Dix ans déjà - la Fabrique du crétin dressait le constat lucide des
dysfonctionnements de l'École de la République.
Aujourd'hui, Tableau noir montre que rien n'a changé, malgré
les réformes entreprises... ou à cause d'elles. Venu au pouvoir avec
un projet de refondation, le gouvernement socialiste a achevé le
désastre initié dans les années 1990. Une faillite voulue, conforme
aux engagements européens d'une France à bout d'école. Faillite de la
formation - seuls les élèves les plus favorisés échappent au délitement
général, seuls les enseignants les plus rebelles parviennent encore à
accomplir leur mission -, faillite de la transmission : ce n'est plus
une culture que les enseignants, mal formés, tentent de faire passer,
mais le pré-mâché passe-partout qui envoie chaque année 150 000
adolescents à la rue, surtout s'ils en viennent.
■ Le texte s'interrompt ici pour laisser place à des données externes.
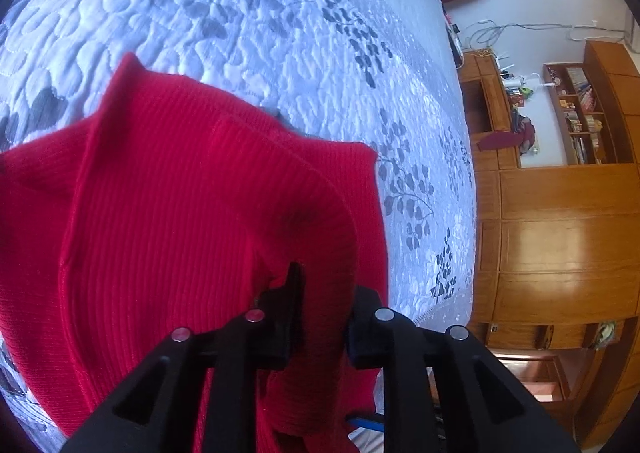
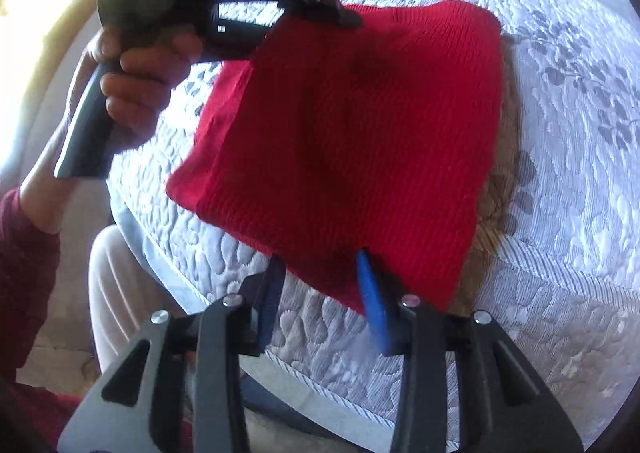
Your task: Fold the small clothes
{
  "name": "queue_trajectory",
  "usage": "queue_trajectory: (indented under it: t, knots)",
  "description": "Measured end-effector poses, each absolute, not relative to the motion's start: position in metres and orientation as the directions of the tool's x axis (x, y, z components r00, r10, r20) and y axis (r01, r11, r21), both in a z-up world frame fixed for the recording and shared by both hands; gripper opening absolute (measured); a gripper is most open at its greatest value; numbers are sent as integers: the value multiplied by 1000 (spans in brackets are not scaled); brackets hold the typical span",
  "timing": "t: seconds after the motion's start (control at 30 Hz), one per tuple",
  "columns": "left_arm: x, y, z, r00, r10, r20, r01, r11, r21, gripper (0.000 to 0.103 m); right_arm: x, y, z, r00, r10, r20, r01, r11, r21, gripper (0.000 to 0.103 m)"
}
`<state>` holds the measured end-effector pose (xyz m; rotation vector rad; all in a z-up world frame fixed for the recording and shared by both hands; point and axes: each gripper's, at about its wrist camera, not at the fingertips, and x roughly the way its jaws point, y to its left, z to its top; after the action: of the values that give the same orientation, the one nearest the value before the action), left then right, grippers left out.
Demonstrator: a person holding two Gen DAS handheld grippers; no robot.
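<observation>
Left hand-held gripper pinches red knit garment; right hand-held gripper spread at its edge.

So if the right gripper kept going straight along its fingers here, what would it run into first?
The right gripper is open, with the near edge of the red knit garment already at its fingertips. Going straight on, it would probably push further into that cloth first, with the quilted bed cover behind it. Depth is hard to judge.
</observation>
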<state>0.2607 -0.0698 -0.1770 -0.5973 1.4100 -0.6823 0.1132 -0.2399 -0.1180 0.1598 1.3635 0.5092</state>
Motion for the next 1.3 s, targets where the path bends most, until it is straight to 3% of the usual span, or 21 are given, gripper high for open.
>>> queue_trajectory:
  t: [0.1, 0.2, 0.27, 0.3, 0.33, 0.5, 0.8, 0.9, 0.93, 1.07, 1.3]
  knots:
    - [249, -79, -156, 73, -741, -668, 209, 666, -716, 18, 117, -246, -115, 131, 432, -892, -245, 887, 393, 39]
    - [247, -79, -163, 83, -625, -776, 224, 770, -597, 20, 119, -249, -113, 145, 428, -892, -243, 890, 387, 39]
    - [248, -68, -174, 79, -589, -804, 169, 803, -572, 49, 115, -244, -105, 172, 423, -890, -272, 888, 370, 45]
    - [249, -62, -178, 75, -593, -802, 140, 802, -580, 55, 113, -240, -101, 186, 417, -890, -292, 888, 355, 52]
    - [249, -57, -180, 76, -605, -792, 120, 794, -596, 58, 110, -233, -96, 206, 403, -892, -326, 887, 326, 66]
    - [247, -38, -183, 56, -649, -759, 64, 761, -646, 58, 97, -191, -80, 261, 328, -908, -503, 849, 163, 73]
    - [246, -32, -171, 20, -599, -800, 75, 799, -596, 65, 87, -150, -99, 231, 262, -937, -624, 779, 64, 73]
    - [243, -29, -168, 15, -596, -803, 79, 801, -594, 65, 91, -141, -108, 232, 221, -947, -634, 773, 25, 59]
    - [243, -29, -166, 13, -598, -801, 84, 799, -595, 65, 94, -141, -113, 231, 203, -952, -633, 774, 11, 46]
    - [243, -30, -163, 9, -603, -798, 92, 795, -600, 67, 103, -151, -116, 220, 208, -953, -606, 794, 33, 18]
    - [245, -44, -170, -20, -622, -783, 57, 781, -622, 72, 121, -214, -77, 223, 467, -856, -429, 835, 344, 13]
Parce que cet échec est d'abord celui du renouvellement social,
ce sont prioritairement les plus pauvres qui paient le plus cher.
Et parallèlement, on massacre aussi les enseignants, quand on en
trouve encore : parce qu'il ne suffit pas de vouloir recruter, encore
faut-il réinventer un métier chaque jour plus difficile. Ce sont élèves
et professeurs qu'on assassine, en privilégiant un «socle» dont
les ambitions sont chaque année revues à la baisse. Et les résultats
flamboyants d'un bac qui ne veut plus rien dire sont, sans paradoxe,
l'attestation la plus exemplaire de la faillite du système.
Tableau noir , au-delà du constat accablé, est un livre de propositions.